Bundelkhand and Dharwar Cratons (Indian Shield): Comparison of Crustal Evolution in Archean Time

Slabunov AI1 and Vinod K Singh2*

1 Institute of Geology, Karelian Research Centre, Russia

2 Department of Geology, Bundelkhand University, India

*Corresponding author: Vinod K Singh, Department of Geology, Bundelkhand University, Jhansi, India

Submission: July 02, 2018;Published: September 25, 2018

DOI: 10.31031/AAOA.2018.03.000556

ISSN: 2577-1949
Volume3 Issue2

Abstract

Comparison of the Meso-Neoarchean crustal evolution of the Bundelkhand, Western and Eastern Dharwar cratons shows that geodynamic mechanisms, similar to modern plate-tectonic and mantle-plume mechanisms, were active in that period. Each of the cratons displays its own crust formation pattern. It seems that in Archean time the Bundelkhand craton and the Western and Eastern Dharwar cratons were the various parts of the Kenorland Supercontinent, rather than one block.

Keywords: Archean; Crustal evolution; Geodynamics; Indian shield; Bundelkhand craton; Western Dharwar craton; Eastern dharwar craton

Introduction

Archean rocks in the Indian Shield (Figure 1) [1] are exposed in the Bundelkhand and Aravalli cratons to the north and in the Dharwar (Western and Eastern), Singhbum and Bastar cratons to the south respectively to the E-W trending Central Indian tectonic zone [1,2]. The Western and Eastern Dharwar cratons are one of the well-known in the world [1,3-6] and can use as standard. TTG, supracrustal (greenstone and schist), sanukitoid and other typical Archean complexes were identified in the Bundelkhand craton, based on the data obtained in the past few years [7-13]. The goal of the present study is to correlate the crustal evolution of the above two cratons.

Figure 1:Main tectonic division of Indian shield [1].


Geology and Crustal Evolution of the Bundelkhand Craton

Figure 2:Geological maps of the Bundelkhand craton [8-10].

Figure 2b: Western Dharwar and Eastern Dharwar cratons [5,6].

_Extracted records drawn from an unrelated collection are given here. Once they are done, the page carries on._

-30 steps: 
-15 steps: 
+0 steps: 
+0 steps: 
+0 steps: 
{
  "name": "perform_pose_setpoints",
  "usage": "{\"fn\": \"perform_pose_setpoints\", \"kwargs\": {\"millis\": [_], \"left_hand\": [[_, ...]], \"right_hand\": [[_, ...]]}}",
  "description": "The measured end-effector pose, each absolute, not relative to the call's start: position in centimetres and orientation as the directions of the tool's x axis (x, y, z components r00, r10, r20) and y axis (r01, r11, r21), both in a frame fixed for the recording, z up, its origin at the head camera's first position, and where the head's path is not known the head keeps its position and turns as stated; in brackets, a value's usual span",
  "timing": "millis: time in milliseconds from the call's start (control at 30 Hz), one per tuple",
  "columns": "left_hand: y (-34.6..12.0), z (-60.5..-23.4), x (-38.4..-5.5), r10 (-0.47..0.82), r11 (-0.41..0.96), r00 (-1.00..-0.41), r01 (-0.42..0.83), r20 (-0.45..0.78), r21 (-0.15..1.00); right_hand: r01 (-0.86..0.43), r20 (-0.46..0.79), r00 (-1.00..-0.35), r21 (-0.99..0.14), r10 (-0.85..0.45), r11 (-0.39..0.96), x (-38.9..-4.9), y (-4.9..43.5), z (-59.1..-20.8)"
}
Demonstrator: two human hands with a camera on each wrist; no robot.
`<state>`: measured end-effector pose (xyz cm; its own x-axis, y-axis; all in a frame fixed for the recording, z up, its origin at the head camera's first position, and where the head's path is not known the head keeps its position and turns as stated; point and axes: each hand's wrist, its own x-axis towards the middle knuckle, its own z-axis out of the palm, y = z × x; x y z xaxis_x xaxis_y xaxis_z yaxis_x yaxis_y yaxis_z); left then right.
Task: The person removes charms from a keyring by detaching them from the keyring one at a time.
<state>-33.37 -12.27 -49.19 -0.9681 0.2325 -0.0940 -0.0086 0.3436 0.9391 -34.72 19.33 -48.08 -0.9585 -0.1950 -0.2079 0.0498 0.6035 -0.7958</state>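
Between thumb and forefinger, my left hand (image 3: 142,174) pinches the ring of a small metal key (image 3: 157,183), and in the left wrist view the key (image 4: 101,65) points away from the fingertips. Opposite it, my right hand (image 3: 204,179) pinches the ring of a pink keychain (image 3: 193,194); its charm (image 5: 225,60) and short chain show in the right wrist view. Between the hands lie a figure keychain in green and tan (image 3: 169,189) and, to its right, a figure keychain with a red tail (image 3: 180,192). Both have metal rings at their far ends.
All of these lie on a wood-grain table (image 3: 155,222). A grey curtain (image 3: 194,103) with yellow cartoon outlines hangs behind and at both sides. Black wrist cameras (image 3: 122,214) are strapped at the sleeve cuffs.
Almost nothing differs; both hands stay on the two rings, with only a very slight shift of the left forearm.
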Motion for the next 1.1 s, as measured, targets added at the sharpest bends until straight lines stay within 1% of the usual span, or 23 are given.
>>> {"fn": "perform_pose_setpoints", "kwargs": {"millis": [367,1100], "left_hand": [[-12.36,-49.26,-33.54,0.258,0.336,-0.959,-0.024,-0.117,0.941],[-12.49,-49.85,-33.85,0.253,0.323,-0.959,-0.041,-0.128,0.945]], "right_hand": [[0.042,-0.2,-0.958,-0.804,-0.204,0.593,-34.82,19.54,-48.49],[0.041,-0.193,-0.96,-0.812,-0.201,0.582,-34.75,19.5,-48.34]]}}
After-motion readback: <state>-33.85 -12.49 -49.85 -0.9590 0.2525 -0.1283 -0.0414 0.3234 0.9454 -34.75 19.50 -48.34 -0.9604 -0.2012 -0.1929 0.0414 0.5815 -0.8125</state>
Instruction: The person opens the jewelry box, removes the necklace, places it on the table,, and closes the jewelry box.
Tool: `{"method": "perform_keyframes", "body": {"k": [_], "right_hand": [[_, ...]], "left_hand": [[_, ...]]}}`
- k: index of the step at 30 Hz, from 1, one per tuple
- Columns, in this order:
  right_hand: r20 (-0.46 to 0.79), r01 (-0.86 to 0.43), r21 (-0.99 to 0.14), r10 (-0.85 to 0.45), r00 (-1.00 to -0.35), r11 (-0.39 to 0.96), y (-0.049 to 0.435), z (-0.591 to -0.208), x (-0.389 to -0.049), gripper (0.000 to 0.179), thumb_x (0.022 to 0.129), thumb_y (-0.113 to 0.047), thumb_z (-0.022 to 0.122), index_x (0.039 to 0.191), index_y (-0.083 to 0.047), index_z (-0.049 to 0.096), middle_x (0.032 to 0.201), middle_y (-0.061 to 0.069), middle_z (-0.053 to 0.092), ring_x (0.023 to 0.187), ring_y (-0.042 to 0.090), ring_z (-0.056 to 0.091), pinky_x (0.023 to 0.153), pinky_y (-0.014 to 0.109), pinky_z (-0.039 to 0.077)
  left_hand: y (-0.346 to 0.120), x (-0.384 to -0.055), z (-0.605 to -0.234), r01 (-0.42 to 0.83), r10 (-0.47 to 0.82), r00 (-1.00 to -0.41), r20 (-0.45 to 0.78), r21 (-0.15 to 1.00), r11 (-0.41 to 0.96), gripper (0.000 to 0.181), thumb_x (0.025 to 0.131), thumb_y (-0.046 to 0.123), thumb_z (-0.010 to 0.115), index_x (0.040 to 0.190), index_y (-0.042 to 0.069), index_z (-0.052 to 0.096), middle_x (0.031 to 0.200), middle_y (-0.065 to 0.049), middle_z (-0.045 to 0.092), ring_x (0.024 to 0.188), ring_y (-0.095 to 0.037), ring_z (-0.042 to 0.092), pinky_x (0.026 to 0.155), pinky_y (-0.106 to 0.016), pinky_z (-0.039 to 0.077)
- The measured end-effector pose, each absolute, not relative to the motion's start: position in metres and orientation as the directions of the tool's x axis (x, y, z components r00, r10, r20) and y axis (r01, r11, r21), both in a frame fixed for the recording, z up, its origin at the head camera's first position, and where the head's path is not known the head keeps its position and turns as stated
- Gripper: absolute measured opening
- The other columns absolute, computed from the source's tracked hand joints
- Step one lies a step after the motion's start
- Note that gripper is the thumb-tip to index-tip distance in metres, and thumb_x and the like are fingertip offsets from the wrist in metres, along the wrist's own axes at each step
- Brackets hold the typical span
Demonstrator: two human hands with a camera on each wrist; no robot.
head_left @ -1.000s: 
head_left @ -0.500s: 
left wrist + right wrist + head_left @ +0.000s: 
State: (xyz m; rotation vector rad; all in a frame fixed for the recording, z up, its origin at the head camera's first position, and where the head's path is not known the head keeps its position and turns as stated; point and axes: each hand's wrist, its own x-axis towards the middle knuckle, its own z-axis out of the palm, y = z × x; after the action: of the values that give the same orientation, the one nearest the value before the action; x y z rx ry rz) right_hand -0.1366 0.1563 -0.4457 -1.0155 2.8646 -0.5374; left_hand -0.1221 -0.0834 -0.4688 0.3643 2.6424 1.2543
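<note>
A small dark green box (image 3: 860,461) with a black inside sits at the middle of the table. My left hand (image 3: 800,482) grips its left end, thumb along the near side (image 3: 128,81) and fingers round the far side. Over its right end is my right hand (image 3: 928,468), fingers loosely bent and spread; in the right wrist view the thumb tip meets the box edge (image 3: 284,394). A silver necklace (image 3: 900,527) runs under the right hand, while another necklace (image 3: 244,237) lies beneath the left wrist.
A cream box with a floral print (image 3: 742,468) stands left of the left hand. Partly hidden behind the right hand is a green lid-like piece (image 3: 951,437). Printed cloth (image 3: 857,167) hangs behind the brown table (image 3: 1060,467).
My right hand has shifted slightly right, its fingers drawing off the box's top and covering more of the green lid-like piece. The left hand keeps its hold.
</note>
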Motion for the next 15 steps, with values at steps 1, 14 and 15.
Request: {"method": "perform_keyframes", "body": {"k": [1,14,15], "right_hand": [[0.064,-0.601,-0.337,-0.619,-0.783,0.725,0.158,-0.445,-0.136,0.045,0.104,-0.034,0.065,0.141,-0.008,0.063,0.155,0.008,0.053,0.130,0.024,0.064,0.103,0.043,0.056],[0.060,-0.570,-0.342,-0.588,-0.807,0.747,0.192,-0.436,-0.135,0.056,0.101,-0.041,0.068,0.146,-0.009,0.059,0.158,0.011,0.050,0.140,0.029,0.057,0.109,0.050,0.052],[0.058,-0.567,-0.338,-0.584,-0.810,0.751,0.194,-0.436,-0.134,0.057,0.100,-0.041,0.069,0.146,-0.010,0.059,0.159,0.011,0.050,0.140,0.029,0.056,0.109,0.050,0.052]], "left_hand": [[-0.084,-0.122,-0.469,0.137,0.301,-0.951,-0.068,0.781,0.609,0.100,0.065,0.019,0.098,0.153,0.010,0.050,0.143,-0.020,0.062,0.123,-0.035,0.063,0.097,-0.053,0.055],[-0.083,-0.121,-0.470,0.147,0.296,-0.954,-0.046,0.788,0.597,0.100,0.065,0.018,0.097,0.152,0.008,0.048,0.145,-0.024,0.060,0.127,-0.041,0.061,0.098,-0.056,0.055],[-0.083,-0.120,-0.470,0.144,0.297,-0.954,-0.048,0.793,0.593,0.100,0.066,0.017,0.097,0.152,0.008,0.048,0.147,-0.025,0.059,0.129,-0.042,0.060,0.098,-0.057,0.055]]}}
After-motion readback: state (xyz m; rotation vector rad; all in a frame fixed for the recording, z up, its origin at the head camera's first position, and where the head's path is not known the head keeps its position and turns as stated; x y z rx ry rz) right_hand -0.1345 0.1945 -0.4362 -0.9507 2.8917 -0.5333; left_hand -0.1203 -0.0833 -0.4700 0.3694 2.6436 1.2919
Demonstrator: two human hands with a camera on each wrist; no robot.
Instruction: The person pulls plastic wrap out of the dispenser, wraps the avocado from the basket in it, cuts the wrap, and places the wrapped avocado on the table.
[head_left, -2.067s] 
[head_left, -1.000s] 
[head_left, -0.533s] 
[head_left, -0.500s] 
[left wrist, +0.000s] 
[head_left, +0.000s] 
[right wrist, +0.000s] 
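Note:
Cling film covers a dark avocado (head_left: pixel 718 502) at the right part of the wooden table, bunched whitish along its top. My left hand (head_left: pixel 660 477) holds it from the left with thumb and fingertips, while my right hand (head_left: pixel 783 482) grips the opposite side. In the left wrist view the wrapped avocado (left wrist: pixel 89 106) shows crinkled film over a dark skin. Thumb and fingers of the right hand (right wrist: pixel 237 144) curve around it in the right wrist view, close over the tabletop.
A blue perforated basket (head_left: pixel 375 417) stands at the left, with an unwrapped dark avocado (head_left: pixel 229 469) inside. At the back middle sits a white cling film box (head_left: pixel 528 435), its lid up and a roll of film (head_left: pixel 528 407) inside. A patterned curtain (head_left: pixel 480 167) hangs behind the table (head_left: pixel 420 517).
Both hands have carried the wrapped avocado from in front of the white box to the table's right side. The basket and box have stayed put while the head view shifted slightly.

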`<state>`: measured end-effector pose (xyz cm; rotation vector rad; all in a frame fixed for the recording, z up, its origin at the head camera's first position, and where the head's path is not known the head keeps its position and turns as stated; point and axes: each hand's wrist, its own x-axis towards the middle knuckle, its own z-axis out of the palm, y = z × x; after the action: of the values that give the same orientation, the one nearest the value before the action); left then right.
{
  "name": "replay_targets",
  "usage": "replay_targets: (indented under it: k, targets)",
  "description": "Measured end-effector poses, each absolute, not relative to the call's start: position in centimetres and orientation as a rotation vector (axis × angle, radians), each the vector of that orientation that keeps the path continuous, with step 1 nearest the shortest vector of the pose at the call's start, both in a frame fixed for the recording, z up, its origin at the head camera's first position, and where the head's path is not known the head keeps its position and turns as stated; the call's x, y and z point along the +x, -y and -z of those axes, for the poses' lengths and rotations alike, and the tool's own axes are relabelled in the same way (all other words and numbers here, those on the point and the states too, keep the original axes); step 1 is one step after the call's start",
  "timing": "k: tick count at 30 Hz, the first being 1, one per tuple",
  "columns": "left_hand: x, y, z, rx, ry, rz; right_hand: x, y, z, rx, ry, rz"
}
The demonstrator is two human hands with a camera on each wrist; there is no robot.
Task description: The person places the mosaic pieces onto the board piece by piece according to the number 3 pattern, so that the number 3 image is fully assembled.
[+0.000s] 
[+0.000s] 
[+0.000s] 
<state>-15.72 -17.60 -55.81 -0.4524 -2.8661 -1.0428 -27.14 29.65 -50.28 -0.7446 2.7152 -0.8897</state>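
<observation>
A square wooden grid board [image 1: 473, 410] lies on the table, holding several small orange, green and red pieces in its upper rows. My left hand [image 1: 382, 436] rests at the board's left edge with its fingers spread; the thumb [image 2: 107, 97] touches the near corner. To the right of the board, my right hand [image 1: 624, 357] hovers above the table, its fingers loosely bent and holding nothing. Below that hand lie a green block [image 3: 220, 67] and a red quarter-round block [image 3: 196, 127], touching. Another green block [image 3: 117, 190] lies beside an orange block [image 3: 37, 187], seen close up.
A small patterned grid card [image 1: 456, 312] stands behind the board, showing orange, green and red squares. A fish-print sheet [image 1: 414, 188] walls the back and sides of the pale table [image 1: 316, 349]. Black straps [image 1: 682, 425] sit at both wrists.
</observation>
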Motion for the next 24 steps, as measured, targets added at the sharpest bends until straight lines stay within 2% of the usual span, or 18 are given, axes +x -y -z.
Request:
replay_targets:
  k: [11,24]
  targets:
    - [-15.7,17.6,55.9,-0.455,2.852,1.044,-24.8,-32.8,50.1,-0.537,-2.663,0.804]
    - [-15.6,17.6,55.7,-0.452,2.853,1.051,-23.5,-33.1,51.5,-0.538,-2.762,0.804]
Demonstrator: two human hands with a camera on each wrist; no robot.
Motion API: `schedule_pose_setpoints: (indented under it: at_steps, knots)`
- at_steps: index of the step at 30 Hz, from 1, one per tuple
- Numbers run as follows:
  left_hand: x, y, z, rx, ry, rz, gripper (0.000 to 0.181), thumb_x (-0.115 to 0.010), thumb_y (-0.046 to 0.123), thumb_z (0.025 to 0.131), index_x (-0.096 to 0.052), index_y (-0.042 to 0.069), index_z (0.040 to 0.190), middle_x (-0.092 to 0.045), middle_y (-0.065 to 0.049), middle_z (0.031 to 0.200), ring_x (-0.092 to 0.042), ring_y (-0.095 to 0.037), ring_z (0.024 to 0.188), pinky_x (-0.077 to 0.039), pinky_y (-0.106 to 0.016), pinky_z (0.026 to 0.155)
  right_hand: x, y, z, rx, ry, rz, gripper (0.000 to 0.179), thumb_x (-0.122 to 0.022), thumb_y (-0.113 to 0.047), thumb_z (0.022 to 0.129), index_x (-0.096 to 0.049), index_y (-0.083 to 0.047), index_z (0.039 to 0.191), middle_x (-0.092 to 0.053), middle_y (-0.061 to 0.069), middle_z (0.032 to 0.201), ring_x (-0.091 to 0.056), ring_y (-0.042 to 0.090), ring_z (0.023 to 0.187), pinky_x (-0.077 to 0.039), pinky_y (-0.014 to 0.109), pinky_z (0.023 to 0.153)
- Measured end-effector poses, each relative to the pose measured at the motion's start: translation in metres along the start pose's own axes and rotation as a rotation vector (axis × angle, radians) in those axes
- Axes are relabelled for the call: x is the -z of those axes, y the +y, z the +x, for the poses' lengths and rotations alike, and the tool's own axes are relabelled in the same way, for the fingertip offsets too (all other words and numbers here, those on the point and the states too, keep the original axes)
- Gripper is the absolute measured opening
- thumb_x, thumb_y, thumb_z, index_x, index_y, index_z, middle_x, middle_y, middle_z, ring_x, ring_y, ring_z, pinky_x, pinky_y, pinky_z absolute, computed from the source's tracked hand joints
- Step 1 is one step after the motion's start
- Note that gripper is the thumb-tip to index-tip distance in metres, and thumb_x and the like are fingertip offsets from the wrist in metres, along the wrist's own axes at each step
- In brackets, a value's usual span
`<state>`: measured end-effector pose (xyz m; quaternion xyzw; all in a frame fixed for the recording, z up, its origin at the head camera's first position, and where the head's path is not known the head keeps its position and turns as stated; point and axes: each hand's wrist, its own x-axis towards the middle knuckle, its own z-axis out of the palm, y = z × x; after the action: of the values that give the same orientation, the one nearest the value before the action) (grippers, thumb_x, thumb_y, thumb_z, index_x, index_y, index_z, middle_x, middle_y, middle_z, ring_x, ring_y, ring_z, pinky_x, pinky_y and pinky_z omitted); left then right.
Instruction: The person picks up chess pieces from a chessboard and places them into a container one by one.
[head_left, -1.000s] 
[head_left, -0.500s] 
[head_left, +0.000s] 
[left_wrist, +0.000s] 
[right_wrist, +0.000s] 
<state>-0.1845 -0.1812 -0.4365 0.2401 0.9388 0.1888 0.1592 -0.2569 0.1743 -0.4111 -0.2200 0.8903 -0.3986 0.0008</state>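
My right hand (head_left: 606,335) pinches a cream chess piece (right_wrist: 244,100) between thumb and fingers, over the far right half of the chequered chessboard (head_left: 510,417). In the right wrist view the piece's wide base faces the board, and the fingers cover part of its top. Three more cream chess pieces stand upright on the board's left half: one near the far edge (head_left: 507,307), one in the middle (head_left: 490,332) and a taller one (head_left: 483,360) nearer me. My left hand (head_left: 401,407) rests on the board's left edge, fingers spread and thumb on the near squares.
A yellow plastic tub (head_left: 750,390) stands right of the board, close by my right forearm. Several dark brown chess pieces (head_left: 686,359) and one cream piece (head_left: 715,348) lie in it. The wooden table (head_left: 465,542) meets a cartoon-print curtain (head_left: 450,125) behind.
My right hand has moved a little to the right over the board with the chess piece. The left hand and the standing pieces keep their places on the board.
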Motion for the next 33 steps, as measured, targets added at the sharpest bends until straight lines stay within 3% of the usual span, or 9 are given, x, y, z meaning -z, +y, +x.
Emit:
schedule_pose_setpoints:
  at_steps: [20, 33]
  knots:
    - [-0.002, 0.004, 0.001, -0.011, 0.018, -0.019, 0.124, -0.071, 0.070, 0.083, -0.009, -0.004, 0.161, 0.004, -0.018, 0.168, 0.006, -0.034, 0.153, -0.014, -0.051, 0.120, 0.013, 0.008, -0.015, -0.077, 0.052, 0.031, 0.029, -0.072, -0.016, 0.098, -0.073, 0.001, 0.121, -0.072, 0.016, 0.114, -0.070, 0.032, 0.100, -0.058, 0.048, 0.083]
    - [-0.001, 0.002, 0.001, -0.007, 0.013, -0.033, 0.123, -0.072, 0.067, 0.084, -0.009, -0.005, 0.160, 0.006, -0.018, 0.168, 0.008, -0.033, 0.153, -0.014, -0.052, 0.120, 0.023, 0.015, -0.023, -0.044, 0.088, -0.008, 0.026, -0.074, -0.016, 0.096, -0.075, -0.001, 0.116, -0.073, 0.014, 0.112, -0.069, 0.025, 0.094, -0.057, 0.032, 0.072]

The Bundelkhand craton consists of an Archean TTGgneisses, granitoids (K-granites, diorites, sanukitoids), greenstone and schist/metasedimentary complexes and mafic-ultramafic layered intrusion, (Figure 2a) [9,10,13-18] and Paleoproterozoic mafic dykes, and huge quartz viens [19,20]. Granite-greenstone terrains form a basement for the deposition of Paleoproterozoic sedimentary rocks (Gwalior basin in the northwestern part of craton and Bijawar basin in the southern to southeastern part of the craton). The Paleoproterozoic doleritic dykes exhibit an NNWSSE to NW-SE trend and are generally regarded as undeformed basic magmatic activity in the craton [19,21]. Highly jointed Paleoproterozoic (1.9-1.8Ga) quartz veins generally display a NESW trend and indicate the last endogenic activity [20,22]. Meso- to Neoproterozoic (Vindhyan Supergroup) rocks was also deposited to the southeast, south, southwest and western part of the craton (Figure 1 & 2a) [1,19].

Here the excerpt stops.